» **YOUR TASK**:
Starting at the line that contains "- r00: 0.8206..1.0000" in the listing below, write out every line word for word until you have written the line that contains "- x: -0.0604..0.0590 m".

» **ENTRIES PROVIDED**:

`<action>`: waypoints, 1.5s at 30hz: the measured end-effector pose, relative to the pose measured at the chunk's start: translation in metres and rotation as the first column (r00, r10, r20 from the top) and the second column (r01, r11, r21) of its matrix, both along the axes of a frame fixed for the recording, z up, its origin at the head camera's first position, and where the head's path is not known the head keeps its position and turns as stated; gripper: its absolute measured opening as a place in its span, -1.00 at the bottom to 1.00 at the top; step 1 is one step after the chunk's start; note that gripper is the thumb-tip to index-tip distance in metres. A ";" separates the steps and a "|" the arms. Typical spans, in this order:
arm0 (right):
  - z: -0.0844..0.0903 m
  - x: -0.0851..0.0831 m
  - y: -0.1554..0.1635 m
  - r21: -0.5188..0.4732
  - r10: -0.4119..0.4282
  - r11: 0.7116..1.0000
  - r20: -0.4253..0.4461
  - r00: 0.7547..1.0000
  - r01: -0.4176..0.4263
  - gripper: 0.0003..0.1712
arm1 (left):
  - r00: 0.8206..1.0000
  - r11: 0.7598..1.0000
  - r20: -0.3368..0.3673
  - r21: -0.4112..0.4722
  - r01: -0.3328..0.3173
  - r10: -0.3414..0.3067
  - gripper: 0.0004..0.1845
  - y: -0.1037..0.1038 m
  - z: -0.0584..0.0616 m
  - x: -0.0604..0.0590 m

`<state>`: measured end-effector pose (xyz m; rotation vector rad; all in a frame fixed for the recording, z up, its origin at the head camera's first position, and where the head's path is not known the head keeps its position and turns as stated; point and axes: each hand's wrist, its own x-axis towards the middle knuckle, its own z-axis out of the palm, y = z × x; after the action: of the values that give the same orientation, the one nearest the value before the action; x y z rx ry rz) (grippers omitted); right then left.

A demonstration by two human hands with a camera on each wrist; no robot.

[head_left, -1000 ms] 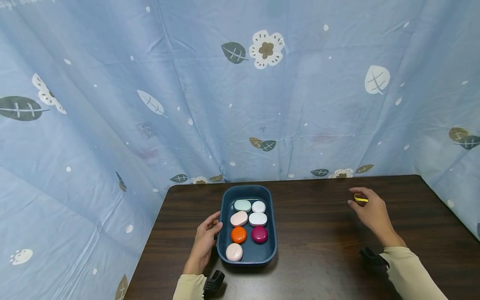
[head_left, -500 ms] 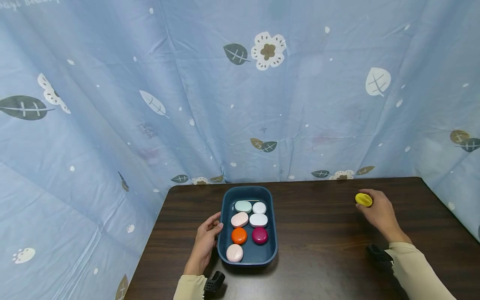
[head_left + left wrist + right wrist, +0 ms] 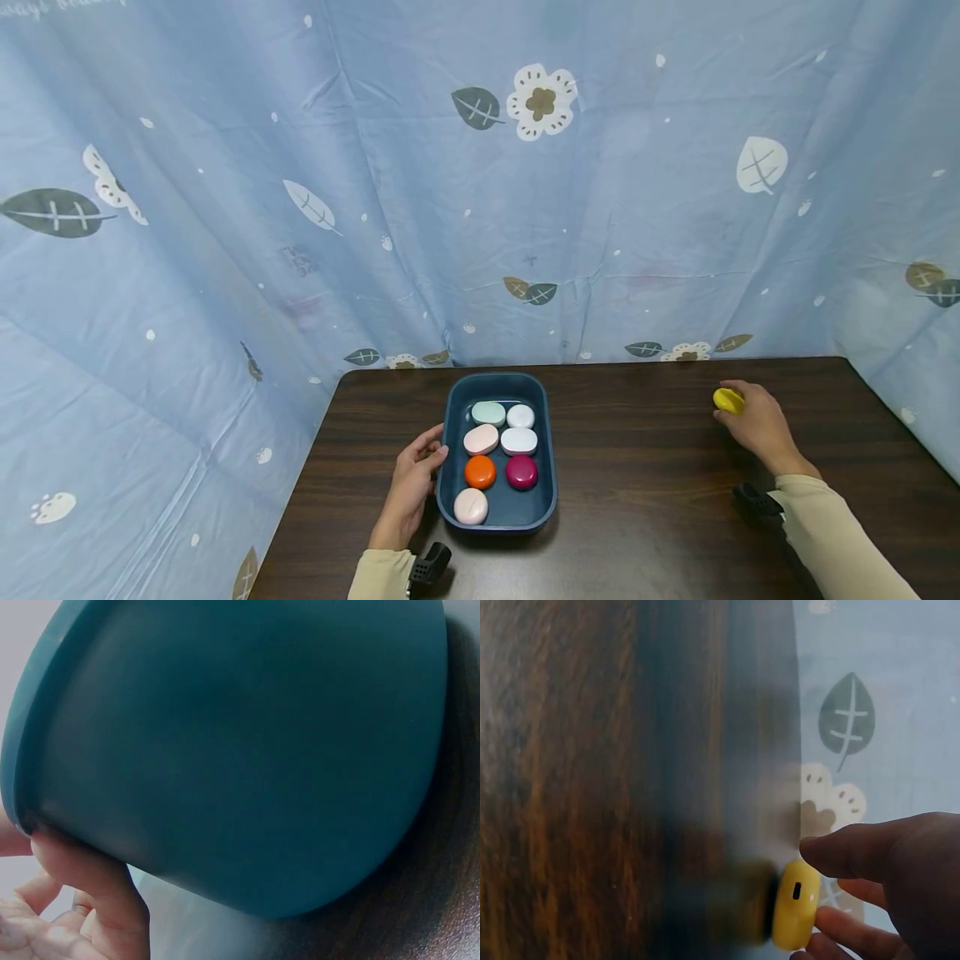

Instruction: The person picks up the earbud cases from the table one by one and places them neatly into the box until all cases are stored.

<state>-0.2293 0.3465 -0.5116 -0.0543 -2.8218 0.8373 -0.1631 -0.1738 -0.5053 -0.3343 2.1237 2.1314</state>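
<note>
My right hand pinches a yellow earbud charging case between thumb and fingers at the table's far right. A dark port slot shows on the yellow case in the right wrist view; whether it touches the table is unclear. With its thumb and fingertips, my left hand touches the left outer wall of a dark blue tray. In the left wrist view, the thumb lies just under the tray's rim. Mint, white, pale pink, orange and magenta rounded cases lie inside the tray.
The dark wooden table carries the tray left of its middle, with bare wood between tray and right hand. Behind it hangs a blue patterned curtain, which also runs along the left and right sides.
My right hand has shifted slightly right and turned, so the yellow case shows more of its face than one second ago. The left hand and tray stay as they were.
</note>
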 end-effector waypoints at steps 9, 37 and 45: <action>-0.008 -0.005 0.003 0.030 -0.021 0.999 0.008 1.000 0.021 -0.41 | 1.000 1.000 0.002 -0.012 0.003 -0.003 -0.52 0.001 0.000 0.001; 0.032 0.021 -0.095 -0.021 0.214 0.976 -0.116 0.970 -0.218 -0.47 | 1.000 1.000 -0.002 -0.012 -0.007 0.007 -0.51 0.001 0.002 0.000; 0.046 0.039 -0.140 -0.011 0.313 0.947 -0.176 0.933 -0.320 -0.47 | 1.000 1.000 -0.007 -0.012 -0.005 0.005 -0.52 0.000 0.001 0.001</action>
<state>-0.1906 0.2070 -0.4651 0.4585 -2.6862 0.9121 -0.1624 -0.1733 -0.5048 -0.3347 2.1421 2.1263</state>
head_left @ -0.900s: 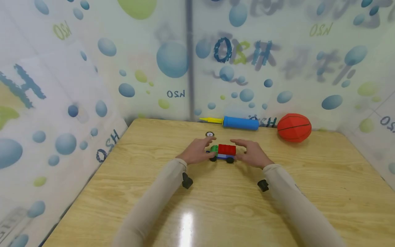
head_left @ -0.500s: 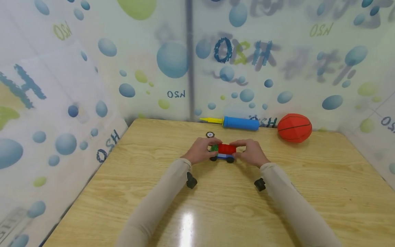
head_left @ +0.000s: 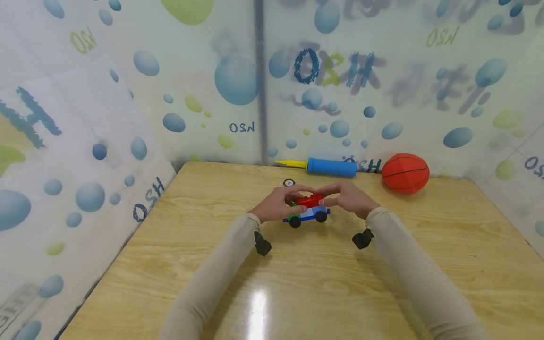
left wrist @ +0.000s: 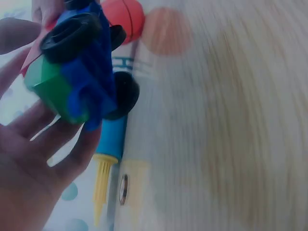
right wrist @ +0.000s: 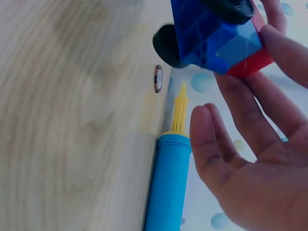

» **SOLVED PROBLEM**:
  - r00: 0.8206..1.0000
  - r11: 0.7598..1.0000
  - r20: -0.3368..0.3673
  - r21: -0.4112..0.4722
  - r01: -0.3328..0.3173
  - r10: -0.3414..0.3067
  - gripper: 0.0004..0.1845
  - y: -0.1037..0.1038 m
  - z: -0.0584..0.0616 m
  - x: -0.0604..0.0590 m

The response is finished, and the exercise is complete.